Work order: Write out the data below in full. Keep it exact.

Provided data:
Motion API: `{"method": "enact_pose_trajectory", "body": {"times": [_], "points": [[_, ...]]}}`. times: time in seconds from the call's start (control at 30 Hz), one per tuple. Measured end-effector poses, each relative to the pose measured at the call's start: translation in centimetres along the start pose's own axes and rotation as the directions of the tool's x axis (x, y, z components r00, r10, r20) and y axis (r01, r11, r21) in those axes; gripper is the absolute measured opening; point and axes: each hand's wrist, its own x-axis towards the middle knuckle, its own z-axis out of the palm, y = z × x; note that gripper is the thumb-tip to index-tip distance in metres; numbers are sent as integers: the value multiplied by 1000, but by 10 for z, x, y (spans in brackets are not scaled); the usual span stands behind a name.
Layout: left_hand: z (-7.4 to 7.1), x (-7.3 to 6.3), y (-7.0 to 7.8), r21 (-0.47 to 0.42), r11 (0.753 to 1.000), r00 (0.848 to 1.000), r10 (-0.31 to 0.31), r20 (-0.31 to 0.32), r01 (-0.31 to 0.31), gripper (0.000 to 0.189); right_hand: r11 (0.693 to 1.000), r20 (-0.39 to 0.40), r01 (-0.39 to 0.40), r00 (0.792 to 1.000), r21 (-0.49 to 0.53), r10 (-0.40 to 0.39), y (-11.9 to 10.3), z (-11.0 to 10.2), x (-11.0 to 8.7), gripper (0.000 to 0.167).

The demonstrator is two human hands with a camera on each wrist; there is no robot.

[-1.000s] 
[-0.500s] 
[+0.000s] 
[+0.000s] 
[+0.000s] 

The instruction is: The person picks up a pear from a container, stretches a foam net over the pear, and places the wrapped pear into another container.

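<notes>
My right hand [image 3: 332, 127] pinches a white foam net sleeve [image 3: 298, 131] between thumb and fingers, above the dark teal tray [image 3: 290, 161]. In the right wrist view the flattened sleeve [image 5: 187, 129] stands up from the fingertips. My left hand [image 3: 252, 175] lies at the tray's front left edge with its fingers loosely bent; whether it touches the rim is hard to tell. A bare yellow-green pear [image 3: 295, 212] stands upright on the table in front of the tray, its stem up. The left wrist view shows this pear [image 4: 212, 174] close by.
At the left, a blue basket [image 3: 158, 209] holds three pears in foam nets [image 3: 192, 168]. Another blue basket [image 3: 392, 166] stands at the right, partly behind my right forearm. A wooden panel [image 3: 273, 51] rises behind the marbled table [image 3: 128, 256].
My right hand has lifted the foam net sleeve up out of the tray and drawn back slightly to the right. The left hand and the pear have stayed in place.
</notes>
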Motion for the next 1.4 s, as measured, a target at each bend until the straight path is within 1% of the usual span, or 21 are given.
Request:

Answer box:
Motion API: `{"method": "enact_pose_trajectory", "body": {"times": [_], "points": [[_, ...]]}}`. times: time in seconds from the call's start (control at 30 Hz), one per tuple. Measured end-effector poses, each relative to the pose measured at the call's start: translation in centimetres along the start pose's own axes and rotation as the directions of the tool's x axis (x, y, z components r00, r10, r20) and y axis (r01, r11, r21) in those axes; gripper is the absolute measured opening; point and axes: each hand's wrist, its own x-axis towards the middle knuckle, its own z-axis out of the palm, y = z × x; note that gripper is the thumb-tip to index-tip distance in metres; numbers are sent as integers: the value multiplied by 1000, but by 10 for z, x, y (spans in brackets are not scaled); the usual span stands behind a name.
Layout: left_hand: z (-7.4 to 7.1), x (-7.3 to 6.3), y (-7.0 to 7.8), r21 (-0.47 to 0.42), r11 (0.753 to 1.000), r00 (0.848 to 1.000), r10 (-0.31 to 0.31), r20 (-0.31 to 0.32), r01 (-0.31 to 0.31), gripper (0.000 to 0.189); right_hand: r11 (0.693 to 1.000), r20 (-0.39 to 0.40), r01 (-0.39 to 0.40), r00 (0.792 to 1.000), r21 (-0.49 to 0.53), r10 (-0.40 to 0.39), y (-11.9 to 10.3), z (-11.0 to 10.2), x (-11.0 to 8.7), gripper (0.000 to 0.167).

The demonstrator is two human hands with a camera on each wrist; there is no robot.

[-1.000s] 
[-0.500s] 
[+0.000s] 
[+0.000s] 
[+0.000s] 

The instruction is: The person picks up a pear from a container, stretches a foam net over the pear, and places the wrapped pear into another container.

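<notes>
My right hand [image 3: 332, 127] pinches a white foam net sleeve [image 3: 298, 131] between thumb and fingers, above the dark teal tray [image 3: 290, 161]. In the right wrist view the flattened sleeve [image 5: 187, 129] stands up from the fingertips. My left hand [image 3: 252, 175] lies at the tray's front left edge with its fingers loosely bent; whether it touches the rim is hard to tell. A bare yellow-green pear [image 3: 295, 212] stands upright on the table in front of the tray, its stem up. The left wrist view shows this pear [image 4: 212, 174] close by.
At the left, a blue basket [image 3: 158, 209] holds three pears in foam nets [image 3: 192, 168]. Another blue basket [image 3: 392, 166] stands at the right, partly behind my right forearm. A wooden panel [image 3: 273, 51] rises behind the marbled table [image 3: 128, 256].
My right hand has lifted the foam net sleeve up out of the tray and drawn back slightly to the right. The left hand and the pear have stayed in place.
</notes>
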Motion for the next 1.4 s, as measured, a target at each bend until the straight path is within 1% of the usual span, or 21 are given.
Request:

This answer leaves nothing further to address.